Exercise directions: Give back every entry, copied exactly.

START Data extracts

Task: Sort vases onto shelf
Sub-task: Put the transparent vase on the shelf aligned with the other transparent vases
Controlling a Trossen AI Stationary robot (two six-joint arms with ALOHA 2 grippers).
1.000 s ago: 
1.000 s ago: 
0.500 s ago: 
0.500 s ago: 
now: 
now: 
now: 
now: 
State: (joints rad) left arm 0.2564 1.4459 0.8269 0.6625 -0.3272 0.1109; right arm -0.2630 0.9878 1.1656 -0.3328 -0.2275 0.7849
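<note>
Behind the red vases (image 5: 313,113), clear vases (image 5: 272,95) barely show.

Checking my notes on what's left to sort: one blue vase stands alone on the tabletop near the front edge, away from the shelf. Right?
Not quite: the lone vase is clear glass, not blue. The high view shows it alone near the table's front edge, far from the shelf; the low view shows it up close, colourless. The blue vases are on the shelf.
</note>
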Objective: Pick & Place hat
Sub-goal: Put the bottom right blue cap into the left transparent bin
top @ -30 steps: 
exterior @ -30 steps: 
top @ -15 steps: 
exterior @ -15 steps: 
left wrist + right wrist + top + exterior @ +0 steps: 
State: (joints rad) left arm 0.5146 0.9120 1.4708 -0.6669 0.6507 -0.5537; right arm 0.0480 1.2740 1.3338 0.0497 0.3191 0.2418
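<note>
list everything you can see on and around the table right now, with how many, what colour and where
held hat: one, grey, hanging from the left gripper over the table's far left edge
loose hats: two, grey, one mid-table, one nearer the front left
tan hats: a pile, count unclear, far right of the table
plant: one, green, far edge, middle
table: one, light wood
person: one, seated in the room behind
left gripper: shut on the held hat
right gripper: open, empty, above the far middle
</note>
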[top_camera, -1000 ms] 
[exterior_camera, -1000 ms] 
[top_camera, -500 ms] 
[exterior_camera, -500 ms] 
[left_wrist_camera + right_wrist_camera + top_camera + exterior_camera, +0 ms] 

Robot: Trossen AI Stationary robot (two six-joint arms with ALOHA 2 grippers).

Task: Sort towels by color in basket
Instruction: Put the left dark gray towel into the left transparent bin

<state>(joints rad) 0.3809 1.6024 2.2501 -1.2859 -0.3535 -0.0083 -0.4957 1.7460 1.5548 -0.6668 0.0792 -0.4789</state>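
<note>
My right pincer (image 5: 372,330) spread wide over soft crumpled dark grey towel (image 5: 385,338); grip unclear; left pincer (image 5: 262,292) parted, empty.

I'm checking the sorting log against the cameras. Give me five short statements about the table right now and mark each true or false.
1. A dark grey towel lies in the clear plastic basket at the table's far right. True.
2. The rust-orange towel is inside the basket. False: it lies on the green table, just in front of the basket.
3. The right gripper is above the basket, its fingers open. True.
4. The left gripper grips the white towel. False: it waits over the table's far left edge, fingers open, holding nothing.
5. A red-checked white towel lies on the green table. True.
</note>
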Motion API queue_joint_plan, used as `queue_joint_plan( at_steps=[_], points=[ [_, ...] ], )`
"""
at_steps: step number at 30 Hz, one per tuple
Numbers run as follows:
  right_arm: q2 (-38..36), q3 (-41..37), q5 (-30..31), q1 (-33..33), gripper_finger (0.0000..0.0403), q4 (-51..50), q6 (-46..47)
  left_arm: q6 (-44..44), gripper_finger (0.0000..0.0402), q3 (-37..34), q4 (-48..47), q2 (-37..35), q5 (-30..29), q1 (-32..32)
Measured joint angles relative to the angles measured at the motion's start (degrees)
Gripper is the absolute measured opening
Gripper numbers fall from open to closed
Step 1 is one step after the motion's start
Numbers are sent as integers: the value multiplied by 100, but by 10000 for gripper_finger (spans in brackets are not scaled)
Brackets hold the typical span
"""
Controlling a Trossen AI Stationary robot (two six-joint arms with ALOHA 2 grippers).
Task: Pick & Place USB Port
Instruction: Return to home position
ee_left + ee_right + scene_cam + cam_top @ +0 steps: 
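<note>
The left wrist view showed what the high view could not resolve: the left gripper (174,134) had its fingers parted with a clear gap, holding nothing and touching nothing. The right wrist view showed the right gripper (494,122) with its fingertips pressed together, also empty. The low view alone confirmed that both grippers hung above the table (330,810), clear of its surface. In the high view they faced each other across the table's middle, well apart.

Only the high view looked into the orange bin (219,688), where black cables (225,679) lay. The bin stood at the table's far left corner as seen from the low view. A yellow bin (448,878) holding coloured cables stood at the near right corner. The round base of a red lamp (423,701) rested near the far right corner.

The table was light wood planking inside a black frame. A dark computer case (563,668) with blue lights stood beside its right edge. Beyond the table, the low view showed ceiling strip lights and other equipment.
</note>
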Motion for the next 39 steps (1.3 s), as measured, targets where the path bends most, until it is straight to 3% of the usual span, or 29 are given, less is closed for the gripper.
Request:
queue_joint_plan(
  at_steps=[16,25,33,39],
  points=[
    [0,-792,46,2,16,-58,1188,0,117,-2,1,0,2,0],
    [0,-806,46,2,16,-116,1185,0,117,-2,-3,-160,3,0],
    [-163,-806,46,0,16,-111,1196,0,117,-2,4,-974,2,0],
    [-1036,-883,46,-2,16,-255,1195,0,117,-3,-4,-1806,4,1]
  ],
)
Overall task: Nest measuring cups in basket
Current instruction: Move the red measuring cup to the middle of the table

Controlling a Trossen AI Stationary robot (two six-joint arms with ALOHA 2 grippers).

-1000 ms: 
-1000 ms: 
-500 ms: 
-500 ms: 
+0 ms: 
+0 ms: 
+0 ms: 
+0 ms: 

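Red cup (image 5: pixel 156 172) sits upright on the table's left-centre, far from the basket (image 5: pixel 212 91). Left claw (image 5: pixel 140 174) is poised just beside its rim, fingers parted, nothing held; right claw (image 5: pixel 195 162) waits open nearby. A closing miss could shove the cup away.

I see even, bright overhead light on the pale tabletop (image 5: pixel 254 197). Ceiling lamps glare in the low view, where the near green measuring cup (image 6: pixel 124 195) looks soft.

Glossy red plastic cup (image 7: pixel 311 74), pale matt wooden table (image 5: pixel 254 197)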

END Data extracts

Result of this task:
Task: Sort vases onto shelf
Sub-task: Put the transparent vase on the shelf aligned with the other transparent vases
Controlling a Trossen AI Stationary robot (two six-joint arms with ALOHA 2 grippers).
1.000 s ago: 
1.000 s ago: 
0.500 s ago: 
0.500 s ago: 
now: 
now: 
now: 
now: 
State: (joints rad) left arm 0.2564 1.4459 0.8269 0.6625 -0.3272 0.1109; right arm -0.2630 0.9878 1.1656 -0.3328 -0.2275 0.7849
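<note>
Behind the red vases (image 5: 313,113), clear vases (image 5: 272,95) barely show.

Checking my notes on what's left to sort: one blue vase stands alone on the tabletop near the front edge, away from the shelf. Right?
Not quite: the lone vase is clear glass, not blue. The high view shows it alone near the table's front edge, far from the shelf; the low view shows it up close, colourless. The blue vases are on the shelf.
</note>
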Objective: Pick & Place hat
Sub-goal: Put the bottom right blue cap into the left transparent bin
top @ -30 steps: 
exterior @ -30 steps: 
top @ -15 steps: 
exterior @ -15 steps: 
left wrist + right wrist + top + exterior @ +0 steps: 
State: (joints rad) left arm 0.5146 0.9120 1.4708 -0.6669 0.6507 -0.5537; right arm 0.0480 1.2740 1.3338 0.0497 0.3191 0.2418
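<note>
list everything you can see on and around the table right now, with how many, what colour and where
held hat: one, grey, hanging from the left gripper over the table's far left edge
loose hats: two, grey, one mid-table, one nearer the front left
tan hats: a pile, count unclear, far right of the table
plant: one, green, far edge, middle
table: one, light wood
person: one, seated in the room behind
left gripper: shut on the held hat
right gripper: open, empty, above the far middle
</note>
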[top_camera, -1000 ms] 
[exterior_camera, -1000 ms] 
[top_camera, -500 ms] 
[exterior_camera, -500 ms] 
[left_wrist_camera + right_wrist_camera + top_camera + exterior_camera, +0 ms] 

Robot: Trossen AI Stationary robot (two six-joint arms with ALOHA 2 grippers).

Task: Sort towels by color in basket
Instruction: Put the left dark gray towel into the left transparent bin

<state>(joints rad) 0.3809 1.6024 2.2501 -1.2859 -0.3535 -0.0083 -0.4957 1.7460 1.5548 -0.6668 0.0792 -0.4789</state>
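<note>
My right pincer (image 5: 372,330) spread wide over soft crumpled dark grey towel (image 5: 385,338); grip unclear; left pincer (image 5: 262,292) parted, empty.

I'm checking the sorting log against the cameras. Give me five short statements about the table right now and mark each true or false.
1. A dark grey towel lies in the clear plastic basket at the table's far right. True.
2. The rust-orange towel is inside the basket. False: it lies on the green table, just in front of the basket.
3. The right gripper is above the basket, its fingers open. True.
4. The left gripper grips the white towel. False: it waits over the table's far left edge, fingers open, holding nothing.
5. A red-checked white towel lies on the green table. True.
</note>
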Motion API queue_joint_plan, used as `queue_joint_plan( at_steps=[_], points=[ [_, ...] ], )`
"""
at_steps: step number at 30 Hz, one per tuple
Numbers run as follows:
  right_arm: q2 (-38..36), q3 (-41..37), q5 (-30..31), q1 (-33..33), gripper_finger (0.0000..0.0403), q4 (-51..50), q6 (-46..47)
  left_arm: q6 (-44..44), gripper_finger (0.0000..0.0402), q3 (-37..34), q4 (-48..47), q2 (-37..35), q5 (-30..29), q1 (-32..32)
Measured joint angles relative to the angles measured at the motion's start (degrees)
Gripper is the absolute measured opening
Gripper numbers fall from open to closed
Step 1 is one step after the motion's start
Numbers are sent as integers: the value multiplied by 100, but by 10000 for gripper_finger (spans in brackets are not scaled)
Brackets hold the typical span
"""
Controlling a Trossen AI Stationary robot (two six-joint arms with ALOHA 2 grippers).
Task: Pick & Place USB Port
Instruction: Return to home position
ee_left + ee_right + scene_cam + cam_top @ +0 steps: 
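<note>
The left wrist view showed what the high view could not resolve: the left gripper (174,134) had its fingers parted with a clear gap, holding nothing and touching nothing. The right wrist view showed the right gripper (494,122) with its fingertips pressed together, also empty. The low view alone confirmed that both grippers hung above the table (330,810), clear of its surface. In the high view they faced each other across the table's middle, well apart.

Only the high view looked into the orange bin (219,688), where black cables (225,679) lay. The bin stood at the table's far left corner as seen from the low view. A yellow bin (448,878) holding coloured cables stood at the near right corner. The round base of a red lamp (423,701) rested near the far right corner.

The table was light wood planking inside a black frame. A dark computer case (563,668) with blue lights stood beside its right edge. Beyond the table, the low view showed ceiling strip lights and other equipment.
</note>
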Motion for the next 39 steps (1.3 s), as measured, targets where the path bends most, until it is straight to 3% of the usual span, or 29 are given, less is closed for the gripper.
Request:
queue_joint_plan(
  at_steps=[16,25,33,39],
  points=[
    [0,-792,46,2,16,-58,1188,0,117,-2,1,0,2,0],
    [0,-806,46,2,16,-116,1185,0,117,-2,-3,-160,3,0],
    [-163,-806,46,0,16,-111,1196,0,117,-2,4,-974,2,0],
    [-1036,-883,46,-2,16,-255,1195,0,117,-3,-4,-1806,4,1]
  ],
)
Overall task: Nest measuring cups in basket
Current instruction: Move the red measuring cup to the middle of the table

Controlling a Trossen AI Stationary robot (two six-joint arms with ALOHA 2 grippers).

-1000 ms: 
-1000 ms: 
-500 ms: 
-500 ms: 
+0 ms: 
+0 ms: 
+0 ms: 
+0 ms: 

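Red cup (image 5: pixel 156 172) sits upright on the table's left-centre, far from the basket (image 5: pixel 212 91). Left claw (image 5: pixel 140 174) is poised just beside its rim, fingers parted, nothing held; right claw (image 5: pixel 195 162) waits open nearby. A closing miss could shove the cup away.

I see even, bright overhead light on the pale tabletop (image 5: pixel 254 197). Ceiling lamps glare in the low view, where the near green measuring cup (image 6: pixel 124 195) looks soft.

Glossy red plastic cup (image 7: pixel 311 74), pale matt wooden table (image 5: pixel 254 197)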

Further output is not needed for this exercise.